那个眼神很平静,平静得吓人。
她半句话都没说,开始整理自己的衣服,把被推到锁骨位置的衣领拉下来,遮住胸口的红痕;伸手到背后够到内衣扣子,反复试了三次才扣上;把被撕裂的连裤袜从大腿上扯下来,揉成一团塞进外套口袋里;最后把卷到腰际的裙摆拉下来,遮住了光裸的双腿。
王鹰看着她做完这一切,忽然说:“嫂子。”
任念的动作顿了一下,没有抬头。
“你什么时候”
“别说了。”任念打断他,声音沙哑得厉害像是刚才被操坏了嗓子一样。
她费劲的终于把裙子拉好,拢了拢凌乱的头发,“把门打开。”
王鹰沉默了两秒,伸手按了车门上的解锁键。咔哒一声,门锁弹开。
任念推开车门,车外的冷空气瞬间灌进来吹散了车内腥甜的气息。
她跨出车外,双腿着地时膝盖明显软了一下,差点跪倒,但她死死抓住车门框稳住了自己的身体。
然后她站起来,没有回头,一瘸一拐地走进了停车库昏暗的灯光里。
王鹰坐在车里,车门还敞着,外面的冷风往里灌。
他看着那个越走越远的身影在昏黄的停车场灯光下拉出长长的影子,直到她消失在电梯间的入口。
他收回目光,低头看了一眼皮质座椅上那滩还在反光的水渍,和脚垫上不知是眼泪还是口水留下的湿痕,沉默着从门板储物格里拽出一把纸巾慢慢擦了起来。

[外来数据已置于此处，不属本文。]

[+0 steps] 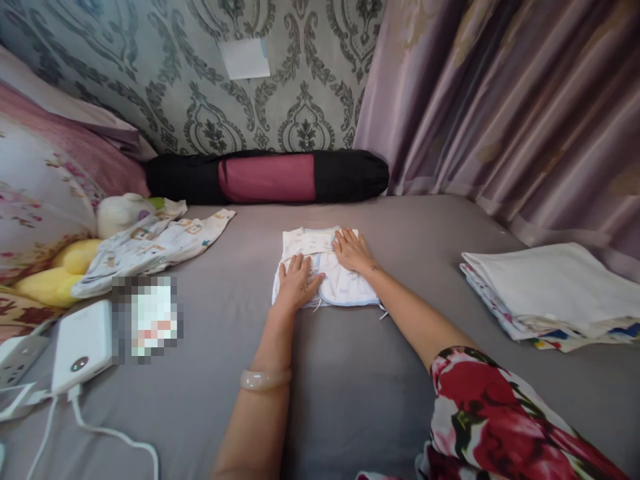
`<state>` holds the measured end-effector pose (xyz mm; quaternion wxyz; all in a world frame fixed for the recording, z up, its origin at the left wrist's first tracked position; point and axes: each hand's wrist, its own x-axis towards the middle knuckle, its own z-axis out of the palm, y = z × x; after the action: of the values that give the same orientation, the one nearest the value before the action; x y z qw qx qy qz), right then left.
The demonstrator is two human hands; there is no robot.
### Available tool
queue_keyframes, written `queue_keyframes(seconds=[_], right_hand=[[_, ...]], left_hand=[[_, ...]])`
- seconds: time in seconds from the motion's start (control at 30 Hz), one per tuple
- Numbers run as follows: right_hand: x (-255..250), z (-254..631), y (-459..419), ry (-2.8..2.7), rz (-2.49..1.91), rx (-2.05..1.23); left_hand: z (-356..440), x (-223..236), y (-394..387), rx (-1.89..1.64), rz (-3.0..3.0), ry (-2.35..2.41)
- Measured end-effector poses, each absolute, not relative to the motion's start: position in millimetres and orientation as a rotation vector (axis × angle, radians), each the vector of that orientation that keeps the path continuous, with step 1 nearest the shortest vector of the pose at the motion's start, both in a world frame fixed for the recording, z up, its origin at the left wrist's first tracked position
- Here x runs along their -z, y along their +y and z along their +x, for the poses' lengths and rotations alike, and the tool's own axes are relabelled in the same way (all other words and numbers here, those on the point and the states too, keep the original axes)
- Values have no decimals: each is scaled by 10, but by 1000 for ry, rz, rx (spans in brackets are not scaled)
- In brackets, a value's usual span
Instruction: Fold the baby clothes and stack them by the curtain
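A small white baby garment [345,283] with light blue trim and thin ties lies folded on the grey bed sheet [350,373]. My left hand [299,283] rests on its left part, fingers stretched out and pointing away from me. On its upper right part lies my right hand [353,250], palm down with the fingers spread. Both hands press flat on the cloth and grip nothing. Part of the garment is hidden under them.
Folded cloths [550,287] are stacked at the right. To the left lie a printed baby garment [165,240], a yellow plush toy [60,273], a white power bank [83,347] with cables and a power strip [23,357]. A black and maroon long bag [267,177] lies along the wall.
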<state>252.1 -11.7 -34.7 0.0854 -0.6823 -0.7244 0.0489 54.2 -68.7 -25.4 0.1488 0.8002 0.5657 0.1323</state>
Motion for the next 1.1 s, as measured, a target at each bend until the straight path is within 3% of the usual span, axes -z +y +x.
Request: queue_keyframes(seconds=[0.37, 0.73, 0.93, 1.1], right_hand=[[192, 2410, -550, -2195, -1907, -192], [340, 2190, -1094, -2208, -1912, -226], [278, 2345, -1037, -2213, -1799, -446], [196, 2719, -1154, -1987, -1831, -322]], left_hand=[[649, 167, -743, -489, 2398, 1589], [752, 318, -858, -261, 2537, 1552], [711, 289, -876, -212, 2579, 1536], [306, 110, -951, -346, 2613, 1708]])
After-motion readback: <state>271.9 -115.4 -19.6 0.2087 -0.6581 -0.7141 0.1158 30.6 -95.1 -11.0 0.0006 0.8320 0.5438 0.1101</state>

停车场楼梯间里泽欢靠着冰凉的水泥墙,大口大口地喘气。
他几乎是一口气从楼上跑了下了,心脏被他跑的砰砰砰的乱跳。
当时他脑子里只有一个念头,快一点,再快一点,他要亲眼看看,这对狗男女到底在干什么。
可真到了现场,他反而不敢出去了。
楼梯间的防火门被他推开一条缝,冷白的停车场灯光从门缝里劈进来,劈在他半边脸上。
他眯着眼睛往王鹰车的方向看,看见那辆黑色轿车就停在角落的位置,然后他看见了车子在晃。
如果不盯着看根本不会注意。
那车身偶尔晃得厉害些,偶尔会往一侧倾斜,偶尔又弹回来。
泽欢死死的握住自己拳头,他应该冲过去的。
拉开车门,把那个王八蛋从自己老婆身上拽下来,一拳砸在他脸上。
这才是男人该做的事。
可他没动。
他的脚像钉在了水泥地上,一步都迈不出去。
因为他发现自己的鸡巴已经变硬了。
这个认知让他想吐。
www。
车还在晃,他盯着那规律性的晃动,脑子里不受控制地补全了车窗里的画面,自己的老婆被压在座椅上,裙子推到腰上面,那双他觉得好看的灰色丝袜被扯得稀烂。
她会在叫吗?
是在求饶还是已经在迎合?
她跟自己做的时候也只是咬着嘴唇哼两声。
泽欢一直以为妻子就是这样的性子,床下冷淡,床上也冷淡。
可此刻他很想知道,她在别的男人身下,是不是也是这副模样。
随即车身晃动的幅度忽然加大了,泽欢好像也看见,车里的人动了动。
泽欢手不自觉地伸进了自己的裤子里,开始缓慢地撸动。